=== To do ===
Count the lines holding the string "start" in the records, and give only the count.

++++ Recorded information

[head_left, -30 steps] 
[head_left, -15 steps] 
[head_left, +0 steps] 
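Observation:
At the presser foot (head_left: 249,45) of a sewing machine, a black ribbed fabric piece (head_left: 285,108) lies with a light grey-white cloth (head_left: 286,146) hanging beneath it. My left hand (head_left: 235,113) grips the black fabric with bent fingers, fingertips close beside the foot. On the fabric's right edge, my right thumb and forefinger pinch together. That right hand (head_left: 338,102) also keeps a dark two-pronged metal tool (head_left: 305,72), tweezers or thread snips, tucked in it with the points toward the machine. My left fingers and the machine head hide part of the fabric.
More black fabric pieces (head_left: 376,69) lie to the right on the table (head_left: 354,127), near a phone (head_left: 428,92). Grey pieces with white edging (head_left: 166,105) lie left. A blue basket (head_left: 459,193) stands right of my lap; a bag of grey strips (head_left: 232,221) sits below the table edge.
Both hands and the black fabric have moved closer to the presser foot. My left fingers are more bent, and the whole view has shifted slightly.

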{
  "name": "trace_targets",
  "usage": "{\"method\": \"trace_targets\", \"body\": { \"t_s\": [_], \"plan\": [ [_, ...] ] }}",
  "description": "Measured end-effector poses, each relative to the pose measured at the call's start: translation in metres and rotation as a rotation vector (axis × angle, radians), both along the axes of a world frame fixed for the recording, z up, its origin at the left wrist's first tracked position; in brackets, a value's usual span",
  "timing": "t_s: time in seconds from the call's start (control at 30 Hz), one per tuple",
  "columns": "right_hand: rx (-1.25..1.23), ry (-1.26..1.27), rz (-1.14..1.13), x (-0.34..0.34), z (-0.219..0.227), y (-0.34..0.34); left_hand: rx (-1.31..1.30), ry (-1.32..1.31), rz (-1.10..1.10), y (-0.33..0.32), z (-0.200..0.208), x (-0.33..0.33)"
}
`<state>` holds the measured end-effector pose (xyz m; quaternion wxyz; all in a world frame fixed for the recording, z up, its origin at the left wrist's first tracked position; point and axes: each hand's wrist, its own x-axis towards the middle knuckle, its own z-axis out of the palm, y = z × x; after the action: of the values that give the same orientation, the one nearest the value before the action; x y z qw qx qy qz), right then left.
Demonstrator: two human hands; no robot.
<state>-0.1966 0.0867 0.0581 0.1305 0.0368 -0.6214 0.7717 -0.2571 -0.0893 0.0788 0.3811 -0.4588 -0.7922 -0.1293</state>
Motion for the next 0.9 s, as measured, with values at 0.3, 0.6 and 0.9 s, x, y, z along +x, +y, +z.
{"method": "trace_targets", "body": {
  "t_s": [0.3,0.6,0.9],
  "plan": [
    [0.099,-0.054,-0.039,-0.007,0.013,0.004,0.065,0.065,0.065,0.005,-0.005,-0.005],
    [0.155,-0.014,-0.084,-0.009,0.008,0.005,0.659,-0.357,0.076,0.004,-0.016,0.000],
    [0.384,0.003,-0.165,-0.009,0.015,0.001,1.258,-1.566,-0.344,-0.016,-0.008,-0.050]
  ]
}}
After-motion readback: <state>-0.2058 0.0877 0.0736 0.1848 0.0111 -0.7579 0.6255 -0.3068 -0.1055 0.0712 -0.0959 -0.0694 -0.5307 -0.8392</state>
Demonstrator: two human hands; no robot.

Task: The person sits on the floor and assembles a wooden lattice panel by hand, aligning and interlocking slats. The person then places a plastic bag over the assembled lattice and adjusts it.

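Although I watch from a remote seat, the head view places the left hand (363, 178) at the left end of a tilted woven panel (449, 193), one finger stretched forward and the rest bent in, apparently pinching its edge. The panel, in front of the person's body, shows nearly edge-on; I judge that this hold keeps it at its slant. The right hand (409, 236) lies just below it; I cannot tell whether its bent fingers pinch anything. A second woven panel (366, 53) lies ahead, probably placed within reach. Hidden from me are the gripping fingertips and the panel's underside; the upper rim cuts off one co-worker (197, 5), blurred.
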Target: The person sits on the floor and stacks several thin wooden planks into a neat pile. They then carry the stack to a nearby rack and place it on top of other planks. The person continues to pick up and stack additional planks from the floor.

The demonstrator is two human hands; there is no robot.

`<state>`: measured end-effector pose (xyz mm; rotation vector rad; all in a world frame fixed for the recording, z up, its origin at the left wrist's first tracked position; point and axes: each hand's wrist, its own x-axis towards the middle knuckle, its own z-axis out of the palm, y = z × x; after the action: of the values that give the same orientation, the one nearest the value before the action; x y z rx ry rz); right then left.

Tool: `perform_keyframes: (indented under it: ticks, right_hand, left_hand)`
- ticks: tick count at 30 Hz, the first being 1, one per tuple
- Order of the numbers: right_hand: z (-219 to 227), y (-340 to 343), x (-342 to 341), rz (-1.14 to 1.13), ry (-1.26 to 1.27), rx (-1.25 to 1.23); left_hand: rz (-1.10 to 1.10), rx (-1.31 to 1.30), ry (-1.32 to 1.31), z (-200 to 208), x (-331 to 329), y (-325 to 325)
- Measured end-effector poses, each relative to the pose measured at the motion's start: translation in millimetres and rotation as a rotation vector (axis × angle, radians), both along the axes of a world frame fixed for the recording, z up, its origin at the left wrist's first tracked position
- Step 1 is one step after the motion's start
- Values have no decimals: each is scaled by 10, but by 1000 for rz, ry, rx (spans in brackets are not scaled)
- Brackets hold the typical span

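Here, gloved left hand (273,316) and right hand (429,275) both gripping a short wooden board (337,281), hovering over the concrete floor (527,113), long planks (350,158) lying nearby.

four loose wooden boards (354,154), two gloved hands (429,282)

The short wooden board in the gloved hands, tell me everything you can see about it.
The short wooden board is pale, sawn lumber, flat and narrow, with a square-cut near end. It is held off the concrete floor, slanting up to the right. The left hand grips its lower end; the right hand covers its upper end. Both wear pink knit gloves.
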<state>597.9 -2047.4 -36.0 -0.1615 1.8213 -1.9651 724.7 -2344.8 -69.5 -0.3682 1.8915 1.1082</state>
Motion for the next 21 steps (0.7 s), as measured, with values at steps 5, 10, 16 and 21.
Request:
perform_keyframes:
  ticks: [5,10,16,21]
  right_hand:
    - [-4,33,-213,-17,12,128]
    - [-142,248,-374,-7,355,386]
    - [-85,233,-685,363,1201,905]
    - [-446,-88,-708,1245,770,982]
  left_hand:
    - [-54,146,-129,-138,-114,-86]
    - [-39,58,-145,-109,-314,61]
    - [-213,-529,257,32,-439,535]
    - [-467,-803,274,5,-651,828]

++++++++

=== Exercise response ===
4